• [PROMPT]
The answer must consist of every line below that holds the word "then".

↓

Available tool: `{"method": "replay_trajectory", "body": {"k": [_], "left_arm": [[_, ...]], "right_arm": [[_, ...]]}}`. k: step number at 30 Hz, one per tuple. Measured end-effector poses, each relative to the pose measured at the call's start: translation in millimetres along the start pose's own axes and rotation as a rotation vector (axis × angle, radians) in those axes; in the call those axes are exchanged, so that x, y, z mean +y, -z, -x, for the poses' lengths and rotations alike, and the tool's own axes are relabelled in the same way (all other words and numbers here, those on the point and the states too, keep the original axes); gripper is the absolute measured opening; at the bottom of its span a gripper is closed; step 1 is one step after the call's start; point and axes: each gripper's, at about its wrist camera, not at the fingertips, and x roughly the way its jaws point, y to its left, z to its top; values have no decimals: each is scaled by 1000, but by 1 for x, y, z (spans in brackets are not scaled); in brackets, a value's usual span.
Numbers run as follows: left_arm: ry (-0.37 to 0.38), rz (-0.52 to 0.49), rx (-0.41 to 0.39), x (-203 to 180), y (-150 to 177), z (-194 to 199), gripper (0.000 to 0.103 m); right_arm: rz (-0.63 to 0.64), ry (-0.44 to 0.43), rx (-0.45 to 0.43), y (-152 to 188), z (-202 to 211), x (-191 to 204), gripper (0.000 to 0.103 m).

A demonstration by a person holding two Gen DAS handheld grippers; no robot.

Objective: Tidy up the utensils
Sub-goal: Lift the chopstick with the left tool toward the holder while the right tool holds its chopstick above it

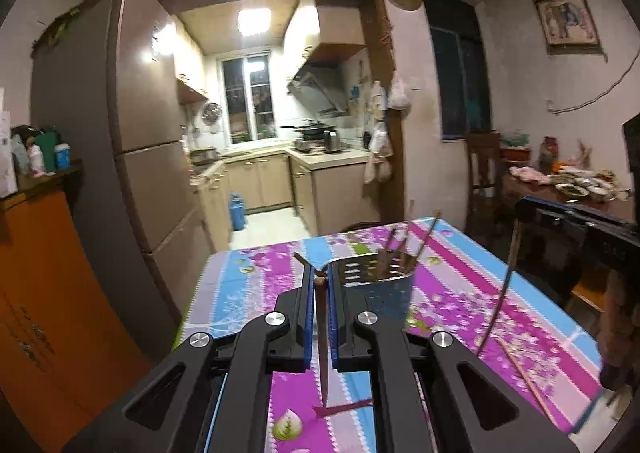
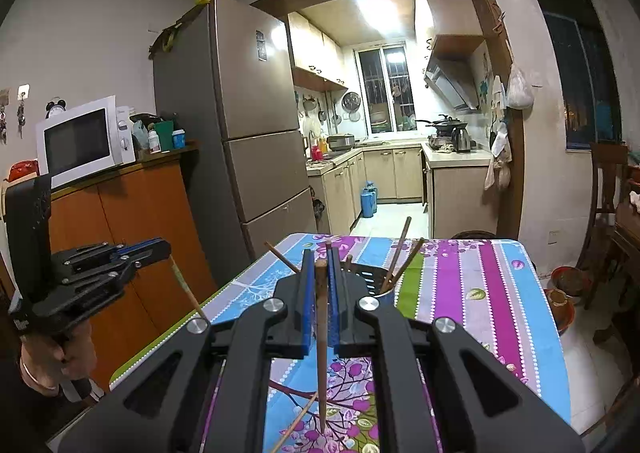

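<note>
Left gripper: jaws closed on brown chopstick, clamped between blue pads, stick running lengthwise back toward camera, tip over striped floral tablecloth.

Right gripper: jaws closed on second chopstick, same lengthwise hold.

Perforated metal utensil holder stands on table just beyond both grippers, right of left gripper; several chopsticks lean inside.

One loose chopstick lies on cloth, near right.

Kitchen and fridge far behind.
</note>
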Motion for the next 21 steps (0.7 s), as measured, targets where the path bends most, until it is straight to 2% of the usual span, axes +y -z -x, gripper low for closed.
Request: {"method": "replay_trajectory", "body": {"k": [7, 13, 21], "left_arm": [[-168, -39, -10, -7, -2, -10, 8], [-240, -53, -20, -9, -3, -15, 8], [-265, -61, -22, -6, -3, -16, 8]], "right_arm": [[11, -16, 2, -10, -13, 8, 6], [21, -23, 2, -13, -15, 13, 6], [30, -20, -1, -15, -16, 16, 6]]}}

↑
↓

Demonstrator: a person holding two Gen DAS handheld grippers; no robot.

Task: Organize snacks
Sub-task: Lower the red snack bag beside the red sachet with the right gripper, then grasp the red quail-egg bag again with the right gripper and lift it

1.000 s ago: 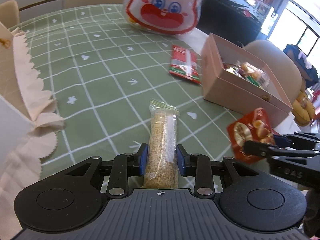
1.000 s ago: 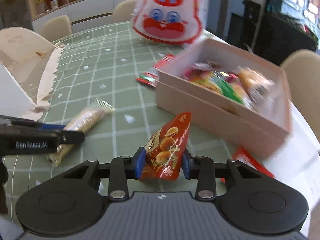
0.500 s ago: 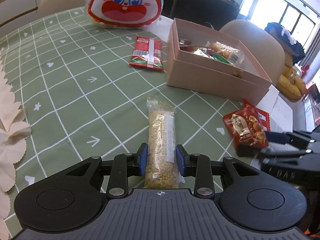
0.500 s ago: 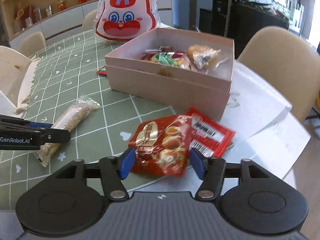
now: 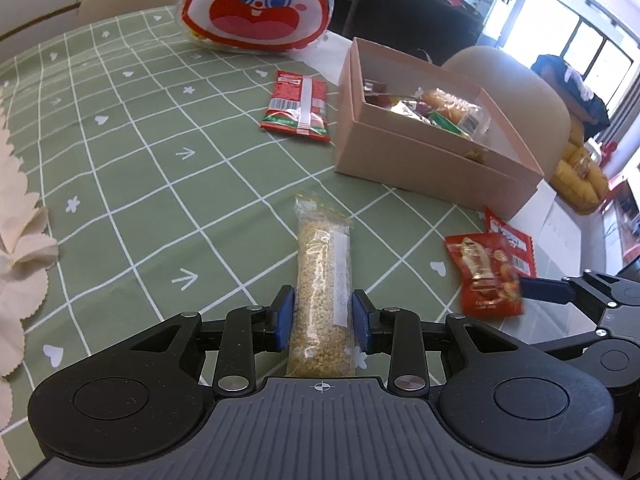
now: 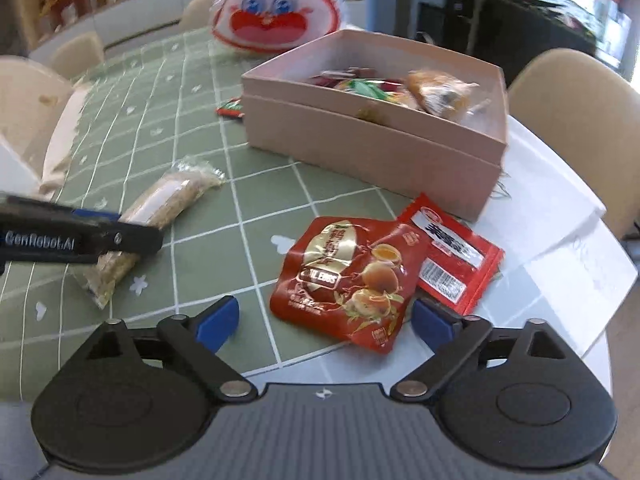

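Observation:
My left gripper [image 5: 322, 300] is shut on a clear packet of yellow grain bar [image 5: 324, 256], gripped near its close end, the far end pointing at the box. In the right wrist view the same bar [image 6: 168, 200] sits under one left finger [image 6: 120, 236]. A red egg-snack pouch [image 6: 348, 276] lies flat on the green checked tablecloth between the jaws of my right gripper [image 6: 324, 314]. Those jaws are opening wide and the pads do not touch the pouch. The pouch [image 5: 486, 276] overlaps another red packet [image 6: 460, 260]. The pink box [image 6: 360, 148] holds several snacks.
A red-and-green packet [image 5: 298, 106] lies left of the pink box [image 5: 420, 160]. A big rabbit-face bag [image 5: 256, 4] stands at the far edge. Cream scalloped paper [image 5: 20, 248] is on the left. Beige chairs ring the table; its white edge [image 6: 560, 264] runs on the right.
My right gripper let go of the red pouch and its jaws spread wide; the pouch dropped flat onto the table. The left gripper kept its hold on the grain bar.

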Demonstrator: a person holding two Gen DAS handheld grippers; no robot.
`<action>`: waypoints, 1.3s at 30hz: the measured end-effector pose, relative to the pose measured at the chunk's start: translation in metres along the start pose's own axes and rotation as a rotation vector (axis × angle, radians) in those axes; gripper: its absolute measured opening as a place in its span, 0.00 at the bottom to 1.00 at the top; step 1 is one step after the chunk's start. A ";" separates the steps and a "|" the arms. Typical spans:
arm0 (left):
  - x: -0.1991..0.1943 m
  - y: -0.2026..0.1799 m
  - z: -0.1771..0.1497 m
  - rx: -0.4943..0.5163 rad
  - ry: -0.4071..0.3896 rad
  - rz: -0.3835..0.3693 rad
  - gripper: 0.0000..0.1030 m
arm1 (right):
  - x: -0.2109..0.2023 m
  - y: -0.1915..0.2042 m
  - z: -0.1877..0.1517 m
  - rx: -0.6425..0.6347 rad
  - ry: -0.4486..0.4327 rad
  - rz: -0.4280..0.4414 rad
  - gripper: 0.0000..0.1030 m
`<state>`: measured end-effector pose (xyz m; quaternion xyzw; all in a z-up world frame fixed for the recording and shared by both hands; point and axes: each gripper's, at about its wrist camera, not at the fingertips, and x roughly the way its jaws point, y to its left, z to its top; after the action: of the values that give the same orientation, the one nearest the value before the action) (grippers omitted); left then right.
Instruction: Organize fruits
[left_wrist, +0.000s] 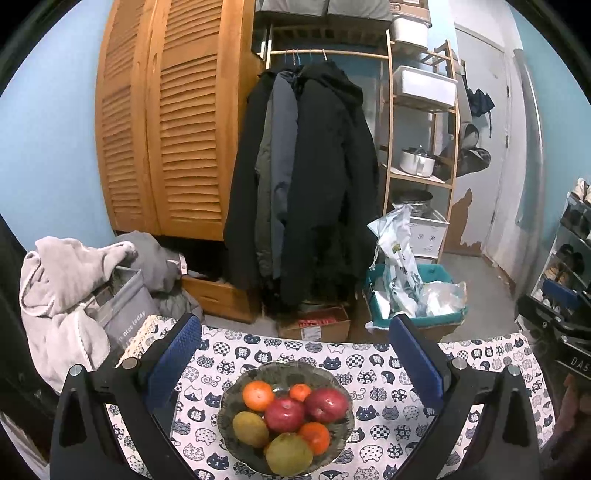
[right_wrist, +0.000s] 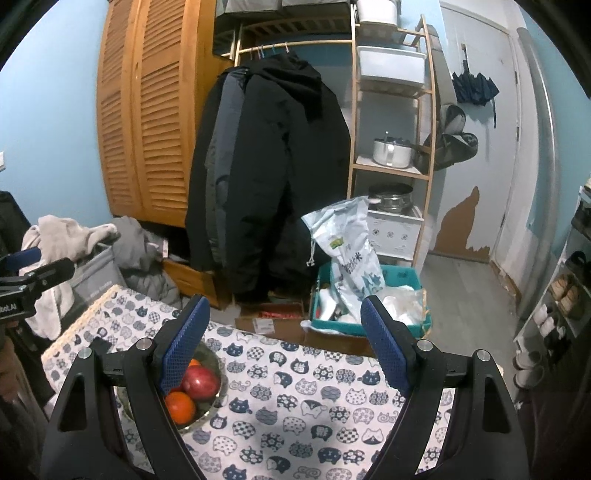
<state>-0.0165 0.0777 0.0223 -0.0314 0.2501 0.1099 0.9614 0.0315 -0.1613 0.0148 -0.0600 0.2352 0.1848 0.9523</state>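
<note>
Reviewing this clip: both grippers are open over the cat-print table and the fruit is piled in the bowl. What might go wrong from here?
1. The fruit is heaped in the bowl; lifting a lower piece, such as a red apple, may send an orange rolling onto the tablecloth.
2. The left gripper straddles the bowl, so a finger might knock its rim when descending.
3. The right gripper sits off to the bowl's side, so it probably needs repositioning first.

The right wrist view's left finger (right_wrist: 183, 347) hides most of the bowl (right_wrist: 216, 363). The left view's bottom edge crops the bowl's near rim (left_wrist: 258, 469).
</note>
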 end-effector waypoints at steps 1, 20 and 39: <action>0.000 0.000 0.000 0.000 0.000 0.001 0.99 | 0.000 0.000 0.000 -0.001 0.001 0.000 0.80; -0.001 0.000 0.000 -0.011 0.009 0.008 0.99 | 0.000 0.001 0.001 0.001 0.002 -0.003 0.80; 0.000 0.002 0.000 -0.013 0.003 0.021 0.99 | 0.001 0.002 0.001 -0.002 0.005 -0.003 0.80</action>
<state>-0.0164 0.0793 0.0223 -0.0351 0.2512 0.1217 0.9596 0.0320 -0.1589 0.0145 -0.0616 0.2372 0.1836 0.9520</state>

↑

• [ANSWER FOR THE TASK]
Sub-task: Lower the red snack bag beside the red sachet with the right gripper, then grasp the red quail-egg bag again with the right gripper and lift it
`<state>`: measured end-effector pose (xyz m; quaternion xyzw; all in a z-up world frame fixed for the recording and shared by both hands; point and axes: each gripper's, at about its wrist camera, not at the fingertips, and x roughly the way its jaws point, y to its left, z to its top; after the action: of the values that give the same orientation, the one nearest the value before the action) (grippers omitted); left then right.

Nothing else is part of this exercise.